### BRIEF
Look through the entries that follow and count the lines with the word "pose". The reply is that number alone.

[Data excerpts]
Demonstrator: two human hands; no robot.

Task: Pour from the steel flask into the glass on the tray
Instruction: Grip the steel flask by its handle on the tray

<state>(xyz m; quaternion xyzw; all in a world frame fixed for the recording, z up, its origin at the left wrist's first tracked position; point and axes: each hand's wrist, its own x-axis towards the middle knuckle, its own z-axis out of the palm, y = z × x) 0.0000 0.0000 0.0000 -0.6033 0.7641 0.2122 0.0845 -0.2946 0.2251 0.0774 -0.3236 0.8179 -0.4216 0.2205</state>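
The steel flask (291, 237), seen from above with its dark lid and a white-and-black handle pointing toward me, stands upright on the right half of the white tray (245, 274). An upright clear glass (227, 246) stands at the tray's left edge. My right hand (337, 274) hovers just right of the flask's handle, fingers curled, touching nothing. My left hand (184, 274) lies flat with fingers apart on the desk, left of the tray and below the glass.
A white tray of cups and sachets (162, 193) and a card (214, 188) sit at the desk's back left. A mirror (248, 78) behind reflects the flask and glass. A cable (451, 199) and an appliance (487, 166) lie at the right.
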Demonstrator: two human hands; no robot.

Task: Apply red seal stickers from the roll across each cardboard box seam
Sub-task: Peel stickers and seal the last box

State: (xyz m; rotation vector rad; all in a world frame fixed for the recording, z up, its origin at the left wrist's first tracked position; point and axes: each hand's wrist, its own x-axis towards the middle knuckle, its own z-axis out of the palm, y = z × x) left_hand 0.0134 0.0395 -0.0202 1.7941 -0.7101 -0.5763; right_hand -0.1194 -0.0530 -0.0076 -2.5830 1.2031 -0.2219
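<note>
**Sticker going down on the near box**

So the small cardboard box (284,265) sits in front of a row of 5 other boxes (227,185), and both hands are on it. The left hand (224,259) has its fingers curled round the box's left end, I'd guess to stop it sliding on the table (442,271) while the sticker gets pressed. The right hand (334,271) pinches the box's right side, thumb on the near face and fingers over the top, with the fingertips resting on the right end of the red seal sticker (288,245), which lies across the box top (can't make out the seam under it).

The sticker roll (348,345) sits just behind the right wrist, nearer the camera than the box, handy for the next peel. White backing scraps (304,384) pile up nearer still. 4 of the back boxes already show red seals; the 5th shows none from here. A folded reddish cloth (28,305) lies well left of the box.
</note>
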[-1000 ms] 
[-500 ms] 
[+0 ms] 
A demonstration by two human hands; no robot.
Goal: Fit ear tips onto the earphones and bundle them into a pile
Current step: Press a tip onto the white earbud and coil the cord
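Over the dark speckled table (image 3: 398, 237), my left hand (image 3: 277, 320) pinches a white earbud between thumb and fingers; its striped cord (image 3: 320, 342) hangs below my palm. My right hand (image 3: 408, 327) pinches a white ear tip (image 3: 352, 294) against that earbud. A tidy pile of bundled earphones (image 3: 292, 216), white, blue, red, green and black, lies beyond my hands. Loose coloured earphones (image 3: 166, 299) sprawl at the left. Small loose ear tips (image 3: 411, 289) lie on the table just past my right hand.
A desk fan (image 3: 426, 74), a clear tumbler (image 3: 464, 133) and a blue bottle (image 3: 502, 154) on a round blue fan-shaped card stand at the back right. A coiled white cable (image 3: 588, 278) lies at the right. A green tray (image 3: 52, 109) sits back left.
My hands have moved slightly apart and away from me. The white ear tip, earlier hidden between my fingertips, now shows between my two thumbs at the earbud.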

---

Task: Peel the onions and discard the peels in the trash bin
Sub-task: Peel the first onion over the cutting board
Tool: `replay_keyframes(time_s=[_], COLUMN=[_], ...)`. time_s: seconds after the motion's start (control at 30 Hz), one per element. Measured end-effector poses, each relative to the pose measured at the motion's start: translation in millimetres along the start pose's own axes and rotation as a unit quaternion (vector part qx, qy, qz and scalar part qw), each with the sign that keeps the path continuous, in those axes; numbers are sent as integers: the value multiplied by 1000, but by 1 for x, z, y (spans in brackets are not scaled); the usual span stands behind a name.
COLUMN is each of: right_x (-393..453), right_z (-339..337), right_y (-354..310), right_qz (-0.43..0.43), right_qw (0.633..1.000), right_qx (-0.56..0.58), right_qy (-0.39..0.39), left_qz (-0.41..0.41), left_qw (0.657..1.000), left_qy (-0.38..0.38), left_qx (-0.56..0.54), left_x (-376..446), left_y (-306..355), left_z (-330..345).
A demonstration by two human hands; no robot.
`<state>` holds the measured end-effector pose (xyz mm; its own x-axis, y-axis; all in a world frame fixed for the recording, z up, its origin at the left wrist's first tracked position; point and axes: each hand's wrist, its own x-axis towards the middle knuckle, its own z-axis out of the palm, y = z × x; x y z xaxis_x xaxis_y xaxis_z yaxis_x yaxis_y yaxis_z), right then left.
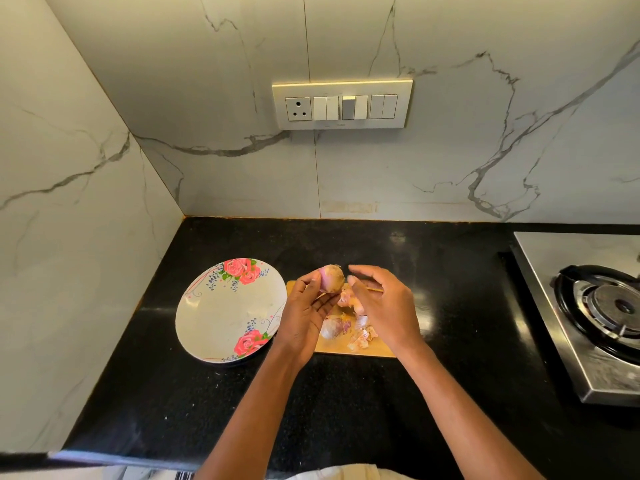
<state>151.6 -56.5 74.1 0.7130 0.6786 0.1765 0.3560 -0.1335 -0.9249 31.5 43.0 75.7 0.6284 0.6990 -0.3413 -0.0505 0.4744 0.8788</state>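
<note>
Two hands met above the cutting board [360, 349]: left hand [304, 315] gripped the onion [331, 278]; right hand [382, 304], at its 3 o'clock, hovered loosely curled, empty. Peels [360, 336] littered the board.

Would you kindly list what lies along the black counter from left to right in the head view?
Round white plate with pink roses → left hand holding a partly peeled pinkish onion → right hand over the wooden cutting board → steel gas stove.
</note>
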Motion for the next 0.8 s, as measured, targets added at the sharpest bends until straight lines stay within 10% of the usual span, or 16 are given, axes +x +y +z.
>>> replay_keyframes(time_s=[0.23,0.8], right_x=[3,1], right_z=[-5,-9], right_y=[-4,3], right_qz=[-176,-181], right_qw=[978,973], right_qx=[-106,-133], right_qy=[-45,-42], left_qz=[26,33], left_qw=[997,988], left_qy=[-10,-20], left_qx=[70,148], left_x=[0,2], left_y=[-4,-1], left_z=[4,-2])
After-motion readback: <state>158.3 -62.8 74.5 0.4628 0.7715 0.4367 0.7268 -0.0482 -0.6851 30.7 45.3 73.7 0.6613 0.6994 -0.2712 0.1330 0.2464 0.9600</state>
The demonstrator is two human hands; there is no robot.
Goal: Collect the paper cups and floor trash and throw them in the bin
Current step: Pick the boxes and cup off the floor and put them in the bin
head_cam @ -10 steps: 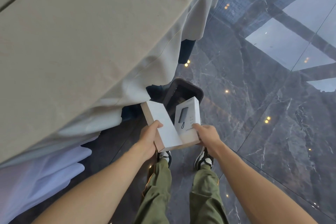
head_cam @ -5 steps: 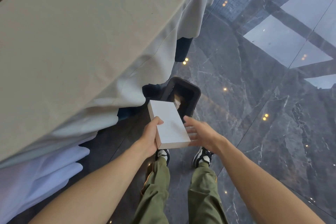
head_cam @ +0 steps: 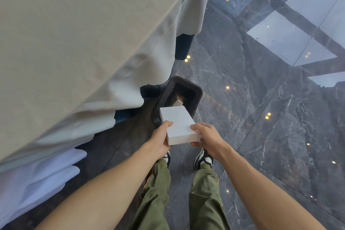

### EXERCISE OUTPUT
2